◆ EXERCISE REQUIREMENTS
Go through the lines below. Copy those with "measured".

◆ RECORDS TO USE
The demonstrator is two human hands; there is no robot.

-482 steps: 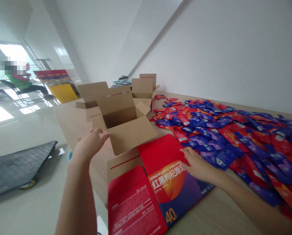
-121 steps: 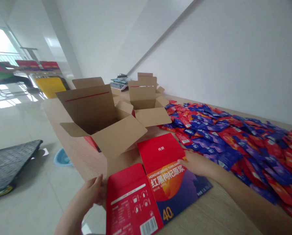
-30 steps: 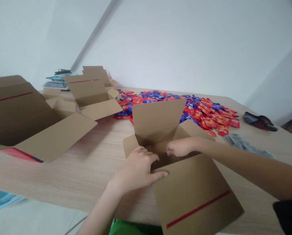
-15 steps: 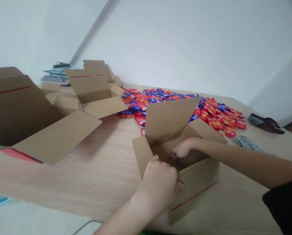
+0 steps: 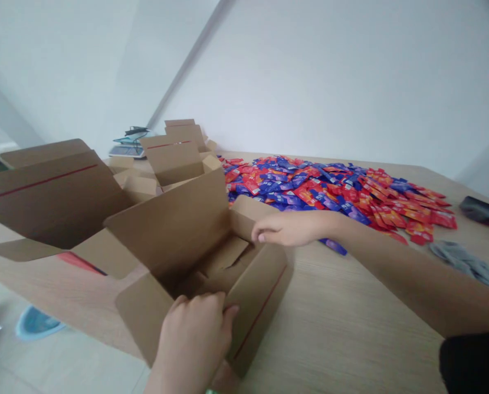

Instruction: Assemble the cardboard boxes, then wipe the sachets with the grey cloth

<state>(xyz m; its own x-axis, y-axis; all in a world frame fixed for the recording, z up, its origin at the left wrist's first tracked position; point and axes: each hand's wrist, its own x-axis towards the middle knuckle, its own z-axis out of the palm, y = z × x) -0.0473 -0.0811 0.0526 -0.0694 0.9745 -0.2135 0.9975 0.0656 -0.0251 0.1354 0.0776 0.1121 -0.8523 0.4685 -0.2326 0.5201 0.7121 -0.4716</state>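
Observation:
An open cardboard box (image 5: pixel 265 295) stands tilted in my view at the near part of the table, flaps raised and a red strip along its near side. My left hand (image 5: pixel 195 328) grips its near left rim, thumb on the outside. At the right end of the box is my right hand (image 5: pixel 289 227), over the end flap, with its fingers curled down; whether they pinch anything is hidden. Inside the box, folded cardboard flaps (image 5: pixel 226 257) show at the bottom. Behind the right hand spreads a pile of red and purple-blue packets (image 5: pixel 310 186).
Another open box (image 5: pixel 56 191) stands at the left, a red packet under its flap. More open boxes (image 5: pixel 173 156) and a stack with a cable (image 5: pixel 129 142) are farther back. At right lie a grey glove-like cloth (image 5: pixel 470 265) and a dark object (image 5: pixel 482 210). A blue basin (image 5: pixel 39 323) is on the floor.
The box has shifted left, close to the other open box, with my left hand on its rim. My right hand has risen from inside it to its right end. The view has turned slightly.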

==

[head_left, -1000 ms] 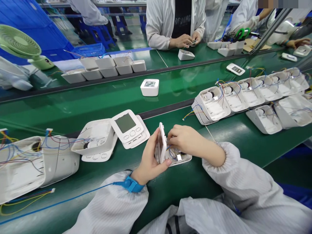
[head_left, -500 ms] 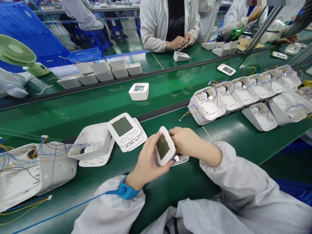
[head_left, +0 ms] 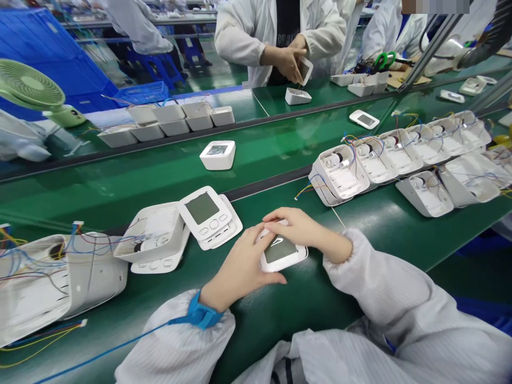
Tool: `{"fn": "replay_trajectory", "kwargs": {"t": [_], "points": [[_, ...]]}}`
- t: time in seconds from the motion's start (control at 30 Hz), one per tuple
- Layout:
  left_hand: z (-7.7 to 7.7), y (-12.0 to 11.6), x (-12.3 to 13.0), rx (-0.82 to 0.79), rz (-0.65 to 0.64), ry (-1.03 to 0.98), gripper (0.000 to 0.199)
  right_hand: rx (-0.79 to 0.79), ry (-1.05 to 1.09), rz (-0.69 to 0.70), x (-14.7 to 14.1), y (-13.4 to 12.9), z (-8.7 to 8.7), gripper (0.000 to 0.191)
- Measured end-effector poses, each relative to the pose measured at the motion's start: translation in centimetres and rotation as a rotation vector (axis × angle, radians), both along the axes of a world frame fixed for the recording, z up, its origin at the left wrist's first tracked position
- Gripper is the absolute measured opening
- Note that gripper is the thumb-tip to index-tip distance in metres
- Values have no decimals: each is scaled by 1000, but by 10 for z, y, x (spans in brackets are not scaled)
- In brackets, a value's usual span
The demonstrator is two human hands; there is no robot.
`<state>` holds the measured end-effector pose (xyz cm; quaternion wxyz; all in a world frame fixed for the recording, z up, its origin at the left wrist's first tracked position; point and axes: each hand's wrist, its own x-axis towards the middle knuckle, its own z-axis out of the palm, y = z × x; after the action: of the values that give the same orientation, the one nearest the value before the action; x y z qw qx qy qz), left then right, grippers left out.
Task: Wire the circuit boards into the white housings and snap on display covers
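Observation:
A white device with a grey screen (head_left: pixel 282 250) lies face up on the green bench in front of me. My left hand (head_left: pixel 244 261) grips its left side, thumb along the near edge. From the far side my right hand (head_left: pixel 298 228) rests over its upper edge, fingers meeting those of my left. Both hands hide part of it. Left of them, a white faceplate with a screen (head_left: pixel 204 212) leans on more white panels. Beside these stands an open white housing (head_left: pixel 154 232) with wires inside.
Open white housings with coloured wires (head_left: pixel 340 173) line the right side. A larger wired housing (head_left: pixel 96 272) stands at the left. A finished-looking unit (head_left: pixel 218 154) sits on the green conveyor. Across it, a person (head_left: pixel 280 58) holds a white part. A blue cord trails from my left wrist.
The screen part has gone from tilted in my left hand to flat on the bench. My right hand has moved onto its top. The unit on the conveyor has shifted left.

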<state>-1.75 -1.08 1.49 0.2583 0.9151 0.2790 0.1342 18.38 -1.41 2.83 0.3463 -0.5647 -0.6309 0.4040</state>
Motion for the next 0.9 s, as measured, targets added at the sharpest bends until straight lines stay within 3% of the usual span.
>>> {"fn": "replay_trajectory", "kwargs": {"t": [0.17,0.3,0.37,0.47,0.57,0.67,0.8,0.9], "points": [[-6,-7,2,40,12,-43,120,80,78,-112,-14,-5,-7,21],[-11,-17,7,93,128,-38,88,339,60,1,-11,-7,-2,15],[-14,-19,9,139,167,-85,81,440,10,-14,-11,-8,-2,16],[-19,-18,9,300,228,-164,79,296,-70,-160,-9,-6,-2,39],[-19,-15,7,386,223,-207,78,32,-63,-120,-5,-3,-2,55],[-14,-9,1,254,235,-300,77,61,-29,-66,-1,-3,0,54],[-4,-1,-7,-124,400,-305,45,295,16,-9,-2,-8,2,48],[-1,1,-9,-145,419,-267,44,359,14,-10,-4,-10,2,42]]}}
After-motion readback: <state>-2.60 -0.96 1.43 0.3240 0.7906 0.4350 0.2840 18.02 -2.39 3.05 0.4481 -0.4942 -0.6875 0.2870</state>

◆ RESPONSE
- Measured end-effector poses, each relative to the pose measured at the motion's start: translation in centimetres and rotation as a rotation vector (axis × angle, radians), both along the axes of a world frame fixed for the recording, z up, its origin at the left wrist's first tracked position
- Gripper is the absolute measured opening
`<state>` holds the measured end-effector pose (xyz cm; quaternion wxyz; all in a world frame fixed for the recording, z up, its origin at the left wrist's first tracked position; point and axes: each hand's wrist, its own x-axis towards the middle knuckle, its own z-axis out of the palm, y = z × x; after the action: of the values that give the same orientation, the one nearest the value before the action; x y z qw qx qy qz), left then right, grippers left out.
Motion for the next 0.9 s, as measured, targets added at the sharpest bends until straight lines stay within 3% of the usual span.

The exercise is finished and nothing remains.